Home > episodes > 2009/09/17 Linux Kernel Podcast

2009/09/17 Linux Kernel Podcast

October 3rd, 2009 jcm Leave a comment Go to comments

Audio: http://media.libsyn.com/media/jcm/linux_kernel_podcast_20090917.mp3

For Thursday, September 17th, 2009, I’m Jon Masters with a summary of today’s LKML traffic.

In today’s issue: devtmpfs, performance counters, ummunotify, VFS, and VMI.

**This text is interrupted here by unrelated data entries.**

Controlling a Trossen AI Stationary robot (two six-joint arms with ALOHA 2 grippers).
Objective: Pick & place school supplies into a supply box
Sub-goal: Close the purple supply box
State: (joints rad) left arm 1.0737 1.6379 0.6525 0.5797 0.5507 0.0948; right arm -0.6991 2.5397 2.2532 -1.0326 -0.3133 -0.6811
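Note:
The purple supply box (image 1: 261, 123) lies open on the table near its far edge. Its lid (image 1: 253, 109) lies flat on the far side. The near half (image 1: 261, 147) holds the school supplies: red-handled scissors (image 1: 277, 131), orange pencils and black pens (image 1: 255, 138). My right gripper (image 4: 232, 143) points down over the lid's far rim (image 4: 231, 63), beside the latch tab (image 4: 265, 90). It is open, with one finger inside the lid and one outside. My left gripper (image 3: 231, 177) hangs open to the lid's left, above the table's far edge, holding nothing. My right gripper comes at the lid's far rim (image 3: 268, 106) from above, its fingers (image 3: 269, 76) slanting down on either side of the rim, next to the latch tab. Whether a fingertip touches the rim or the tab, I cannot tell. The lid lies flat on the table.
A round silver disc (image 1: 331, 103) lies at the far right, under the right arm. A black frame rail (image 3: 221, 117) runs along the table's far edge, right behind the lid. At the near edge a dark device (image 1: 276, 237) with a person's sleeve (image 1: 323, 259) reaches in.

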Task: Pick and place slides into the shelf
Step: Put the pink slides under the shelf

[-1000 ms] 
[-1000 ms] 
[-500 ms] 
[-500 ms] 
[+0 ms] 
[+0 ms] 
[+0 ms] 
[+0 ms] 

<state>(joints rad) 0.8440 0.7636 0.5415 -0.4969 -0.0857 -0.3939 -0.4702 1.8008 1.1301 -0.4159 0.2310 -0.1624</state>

Devtmpfs. Eric W. Biederman posted a patch entitled “Remove broken by design and by implementation devtmpfs maintenance disaster”, which was bound to get some attention in the process. Devtmpfs is a recent effort from Kay Sievers (and several others) to implement some of the better minimal features of an in-kernel udev-style device tmpfs for pre-udev or non-udev environments. It isn’t intended to be a replacement for a userspace device filesystem (udev came about following previous attempts at in-kernel filesystems such as Richard Gouch’s devfs), but can help with initial device node population. Eric wasn’t buying it though, and criticized devtmpfs for breaking tmpfs, not handling errors, being in the wrong kernel tree location, having an incorrect Kconfig, and fundamentally having a “bogus” justification for existing. He (Eric) believes that it doesn’t solve any hotplug problems (which can be addressed – in his opinion – with a static dev), and that doing it in userspace is not slower but is more flexible. He also takes issue with the way devtmpfs was developed and the fashion in which it was merged, especially suggesting that review issues were “dismissed, ignored, or met with lies”.

Kay answered each of Eric’s points calmly and with a carefully reasoned response, which included pointing out devtmpfs isn’t strictly a filesystem (it just populates a tmpfs superblock, which is why it doesn’t live in fs/), isn’t intended to exist for speed purposes (he asks Eric to re-read the archive), and includes another explanation of how static /dev filesystems are unreliable and unpredictable and why this is useful, given that it is being proposed by precisely the same people who develop the userspace tools and generally prefer to have as much hotplug functionality in userspace as they can. Overall, Kay’s response is very much worth reading for anyone else who is confused about the raison d’etre for devtmpfs. Greg’s reply was much shorter (and very much not liked by Eric, who said he wasn’t “relevant to this discussion”). Greg wondered aloud why Eric didn’t see fit to CC both him and Kay on the original message, saying “if I was a paranoid person, I would think that you were somehow trying to skirt around us for some unknown reason”. He defered to Kay’s response (which Eric thought showed how Kay “wasn’t paying attention”) for the remaining technical justifications.

Alan Cox agreed with Eric’s assertion that someone in the filesystem camp should sign off on devtmpfs. He prefers that someone to be Al Viro (as Eric had suggested), and is less concerned about arguments of “devfs2″ than whether any implementation of an in-kernel device filesystem is technically correct and “doesn’t screw stuff up”.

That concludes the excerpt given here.